**Work instruction:** From the records below, copy out each line that has the word "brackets".

**Records to process:**
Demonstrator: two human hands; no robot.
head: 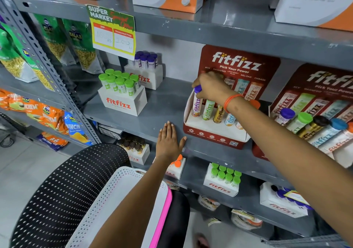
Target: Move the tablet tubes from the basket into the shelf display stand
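Note:
A red and white fitfizz display stand [214,135] sits on the grey middle shelf [168,102]. Several tablet tubes stand in its slots. My right hand [212,87] is shut on the purple cap of the leftmost tube [196,104], which stands upright in the stand's left slot. Beside it stand a green-labelled tube [208,109], a gold one [219,113] and a blue one [229,119]. My left hand [169,141] lies flat and open on the shelf's front edge, left of the stand. The white and pink basket [122,200] is below, under my left forearm.
A second fitfizz stand [313,127] with tubes stands to the right. White boxes of green-capped [122,94] and purple-capped tubes [145,69] stand at the left of the shelf. A black perforated chair back [63,190] is at lower left. Snack bags fill the left rack.

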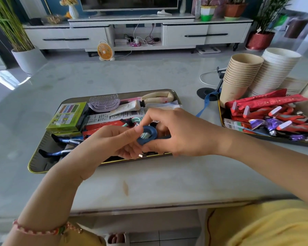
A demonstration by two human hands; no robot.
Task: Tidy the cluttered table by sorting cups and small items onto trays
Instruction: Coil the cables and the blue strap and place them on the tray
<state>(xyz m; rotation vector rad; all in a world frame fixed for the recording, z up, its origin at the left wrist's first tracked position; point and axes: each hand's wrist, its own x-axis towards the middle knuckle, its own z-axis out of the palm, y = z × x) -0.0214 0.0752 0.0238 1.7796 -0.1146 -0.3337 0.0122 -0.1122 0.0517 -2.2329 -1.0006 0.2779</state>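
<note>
Grip: our left hand [112, 139] and right hand [176, 134] meet over the near edge of the small-items tray [34, 167]; both pinch the blue strap [148, 134], the left thumb pressing its coil from the left, the right fingers curled around it from the right and beneath.

Held thing: the blue strap is wound round a bundle of pale green cable [144, 134], raised just above the tray, between our two palms.

Handling: we judge it light, soft and springy; the coil would likely loosen if either pinch gave way, so we would hold across the wound band itself, not by a loose end.

Below the grip: a small metal plug [140, 155] hangs under our left fingers; it looks hard and could snag on the tray rim.

Left of the grip: blue-handled tools [64, 142] and a green box [68, 116] lie in the tray, rigid, easy to nudge aside.

Beyond the grip: a lilac hairbrush [103, 102] and a cream tube [126, 107] lie at the tray's far side.

Right of the grip: a second tray [220, 114], well apart, holds red packets [267, 103], thin and probably slippery.

Farthest right: two stacks of paper cups [260, 71], light and easily crushed; we would take them by the lower wall of a stack.
</note>
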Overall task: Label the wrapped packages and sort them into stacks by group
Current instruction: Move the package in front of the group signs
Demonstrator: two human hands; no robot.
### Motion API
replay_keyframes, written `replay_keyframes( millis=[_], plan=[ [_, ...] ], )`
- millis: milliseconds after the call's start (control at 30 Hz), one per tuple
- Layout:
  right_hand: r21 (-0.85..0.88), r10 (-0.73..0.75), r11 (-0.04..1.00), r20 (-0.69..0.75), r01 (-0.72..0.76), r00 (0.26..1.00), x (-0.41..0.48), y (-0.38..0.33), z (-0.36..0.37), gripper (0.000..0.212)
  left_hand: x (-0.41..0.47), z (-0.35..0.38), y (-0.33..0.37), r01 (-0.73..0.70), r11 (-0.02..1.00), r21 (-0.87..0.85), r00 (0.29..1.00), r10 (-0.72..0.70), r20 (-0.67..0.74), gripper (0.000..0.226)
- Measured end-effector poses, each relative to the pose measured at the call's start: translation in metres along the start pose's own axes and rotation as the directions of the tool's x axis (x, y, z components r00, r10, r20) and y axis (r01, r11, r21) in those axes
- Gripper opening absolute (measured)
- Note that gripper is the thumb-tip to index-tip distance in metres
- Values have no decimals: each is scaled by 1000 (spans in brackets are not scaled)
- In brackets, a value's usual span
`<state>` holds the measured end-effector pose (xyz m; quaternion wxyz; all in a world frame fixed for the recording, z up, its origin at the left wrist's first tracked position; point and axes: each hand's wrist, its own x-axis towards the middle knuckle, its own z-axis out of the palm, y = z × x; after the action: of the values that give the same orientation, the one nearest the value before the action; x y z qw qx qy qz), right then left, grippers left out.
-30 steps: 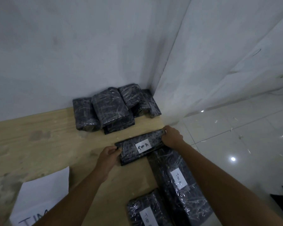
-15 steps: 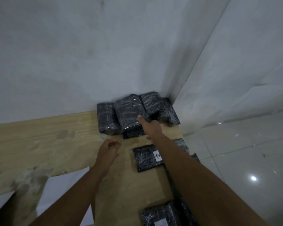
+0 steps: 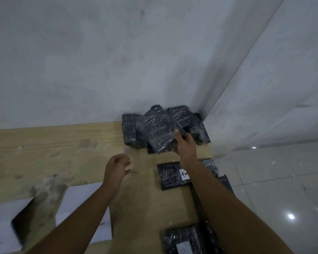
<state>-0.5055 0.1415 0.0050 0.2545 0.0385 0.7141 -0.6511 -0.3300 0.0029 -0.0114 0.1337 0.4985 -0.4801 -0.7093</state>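
- My right hand (image 3: 184, 144) grips a black film-wrapped rectangular package (image 3: 157, 133) at its right edge, thumb on the front face. The package is tilted over the pile.
- That pile of unlabelled black wrapped packages (image 3: 129, 131) sits in the far corner of the pale wooden surface (image 3: 62, 143), against the white wall (image 3: 117, 61).
- My left hand (image 3: 117, 166) hovers above the surface, fingers loosely curled, holding nothing.
- A flat black package with a white handwritten label (image 3: 170, 177) lies nearer than the pile, partly under my right forearm.
- Another black wrapped package (image 3: 182, 239) lies at the near edge.
- White paper sheets (image 3: 81, 202) lie near left.
- A glossy tiled floor (image 3: 273, 180) shows on the right.
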Motion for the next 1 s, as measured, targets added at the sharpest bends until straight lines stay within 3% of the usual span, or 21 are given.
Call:
replay_keyframes(
  millis=[100,200,367,533,667,900,1000],
  plan=[
    [-30,-3,1000,37,4,999,-24,6,-15,34,-13,-9,-4,2,997,-78,998,-6,-55,48],
    [-243,-30,968,134,62,991,-49,20,-29,43,-34,-19,-16,-27,997,-75,996,21,-81,53],
    [-487,-54,847,316,212,947,-96,43,-36,60,-85,-41,-51,-113,976,185,994,110,25,28],
    [-732,-1,646,281,215,960,-125,85,-36,49,-117,-76,-97,-71,907,415,997,48,65,28],
    [-737,191,649,399,190,897,-147,105,-30,38,-134,-101,-125,-20,886,464,1000,7,29,27],
    [-786,346,572,491,235,800,-168,136,-23,43,-154,-140,-151,54,881,470,999,-51,-20,21],
    [-789,404,573,509,224,760,-172,146,-21,43,-150,-151,-161,70,815,575,998,-53,-47,24]
  ],
)
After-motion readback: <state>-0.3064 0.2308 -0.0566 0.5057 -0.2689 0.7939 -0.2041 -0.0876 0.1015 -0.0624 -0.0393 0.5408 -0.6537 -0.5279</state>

**Finished task:**
- Values have no decimals: each is scaled by 1000 (spans in brackets are not scaled)
- In brackets, a value's usual span

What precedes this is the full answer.